YOUR TASK ▸ Retype every record that appears below, unchanged.

##### RECORDS FOR THE EXERCISE

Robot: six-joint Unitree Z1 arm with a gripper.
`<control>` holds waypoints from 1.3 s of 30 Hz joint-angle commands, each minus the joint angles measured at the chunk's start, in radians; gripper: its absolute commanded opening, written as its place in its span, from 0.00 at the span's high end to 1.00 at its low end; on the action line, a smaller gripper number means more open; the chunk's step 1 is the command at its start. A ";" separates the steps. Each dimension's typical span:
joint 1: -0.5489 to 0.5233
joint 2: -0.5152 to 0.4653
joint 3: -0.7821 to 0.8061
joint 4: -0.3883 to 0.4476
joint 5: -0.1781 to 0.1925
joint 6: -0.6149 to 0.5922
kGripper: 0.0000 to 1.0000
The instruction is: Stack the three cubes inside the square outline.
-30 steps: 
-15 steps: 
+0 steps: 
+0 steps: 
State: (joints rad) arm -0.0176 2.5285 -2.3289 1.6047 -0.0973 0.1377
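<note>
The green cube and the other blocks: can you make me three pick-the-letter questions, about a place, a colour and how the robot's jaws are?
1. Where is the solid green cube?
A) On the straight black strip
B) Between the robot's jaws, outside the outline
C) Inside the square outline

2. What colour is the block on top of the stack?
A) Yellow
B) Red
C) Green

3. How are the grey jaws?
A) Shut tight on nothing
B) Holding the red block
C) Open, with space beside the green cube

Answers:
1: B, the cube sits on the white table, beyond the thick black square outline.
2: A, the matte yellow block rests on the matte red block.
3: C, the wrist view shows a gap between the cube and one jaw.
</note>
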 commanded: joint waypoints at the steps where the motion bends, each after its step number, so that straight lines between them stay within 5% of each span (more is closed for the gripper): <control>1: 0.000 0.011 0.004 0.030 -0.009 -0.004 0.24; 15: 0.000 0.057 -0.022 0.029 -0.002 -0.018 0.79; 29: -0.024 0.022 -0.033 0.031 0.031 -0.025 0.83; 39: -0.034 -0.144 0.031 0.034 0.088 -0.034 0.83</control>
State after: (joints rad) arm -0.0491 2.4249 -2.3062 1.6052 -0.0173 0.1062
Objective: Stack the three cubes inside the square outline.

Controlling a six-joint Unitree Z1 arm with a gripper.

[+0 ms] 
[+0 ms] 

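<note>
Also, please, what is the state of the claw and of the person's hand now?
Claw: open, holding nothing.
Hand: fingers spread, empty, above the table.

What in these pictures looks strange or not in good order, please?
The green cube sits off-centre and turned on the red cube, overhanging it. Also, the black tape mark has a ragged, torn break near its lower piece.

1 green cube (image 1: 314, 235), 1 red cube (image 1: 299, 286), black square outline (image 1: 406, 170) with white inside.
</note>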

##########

TASK RESULT ▸
Robot: six-joint Unitree Z1 arm with a gripper.
`<control>` holds waypoints from 1.3 s of 30 Hz joint-angle commands, each minus the joint angles measured at the chunk's start, in radians; gripper: its absolute commanded opening, written as its place in its span, from 0.00 at the span's high end to 1.00 at its low end; on the action line, a smaller gripper number means more open; the chunk's step 1 is the command at its start. A ";" separates the steps. Each dimension's typical span:
joint 1: -0.5489 to 0.5233
joint 2: -0.5152 to 0.4653
joint 3: -0.7821 to 0.8061
joint 4: -0.3883 to 0.4476
joint 5: -0.1781 to 0.1925
joint 6: -0.6149 to 0.5922
kGripper: 0.0000 to 1.0000
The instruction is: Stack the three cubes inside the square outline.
-30 steps: 
-15 steps: 
+0 steps: 
+0 steps: 
State: (joints rad) arm -0.0176 2.5285 -2.3289 1.6047 -0.0973 0.1377
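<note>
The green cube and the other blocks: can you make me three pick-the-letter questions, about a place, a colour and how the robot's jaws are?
1. Where is the solid green cube?
A) On the straight black strip
B) Between the robot's jaws, outside the outline
C) Inside the square outline

2. What colour is the block on top of the stack?
A) Yellow
B) Red
C) Green

3. How are the grey jaws?
A) Shut tight on nothing
B) Holding the red block
C) Open, with space beside the green cube

Answers:
1: B, the cube sits on the white table, beyond the thick black square outline.
2: A, the matte yellow block rests on the matte red block.
3: C, the wrist view shows a gap between the cube and one jaw.
</note>
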 commanded: joint waypoints at the steps where the motion bends, each after its step number, so that straight lines between them stay within 5% of each span (more is closed for the gripper): <control>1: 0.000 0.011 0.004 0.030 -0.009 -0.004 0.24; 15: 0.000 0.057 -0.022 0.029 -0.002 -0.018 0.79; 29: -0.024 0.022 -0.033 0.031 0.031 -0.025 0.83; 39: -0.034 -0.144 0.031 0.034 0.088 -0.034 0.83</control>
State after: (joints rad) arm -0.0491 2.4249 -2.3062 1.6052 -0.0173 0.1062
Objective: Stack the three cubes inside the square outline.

Controlling a six-joint Unitree Z1 arm with a gripper.

[+0 ms] 
[+0 ms] 

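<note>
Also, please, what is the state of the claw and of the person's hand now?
Claw: open, holding nothing.
Hand: fingers spread, empty, above the table.

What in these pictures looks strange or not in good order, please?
The green cube sits off-centre and turned on the red cube, overhanging it. Also, the black tape mark has a ragged, torn break near its lower piece.

1 green cube (image 1: 314, 235), 1 red cube (image 1: 299, 286), black square outline (image 1: 406, 170) with white inside.
</note>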

Nothing else is needed for this exercise.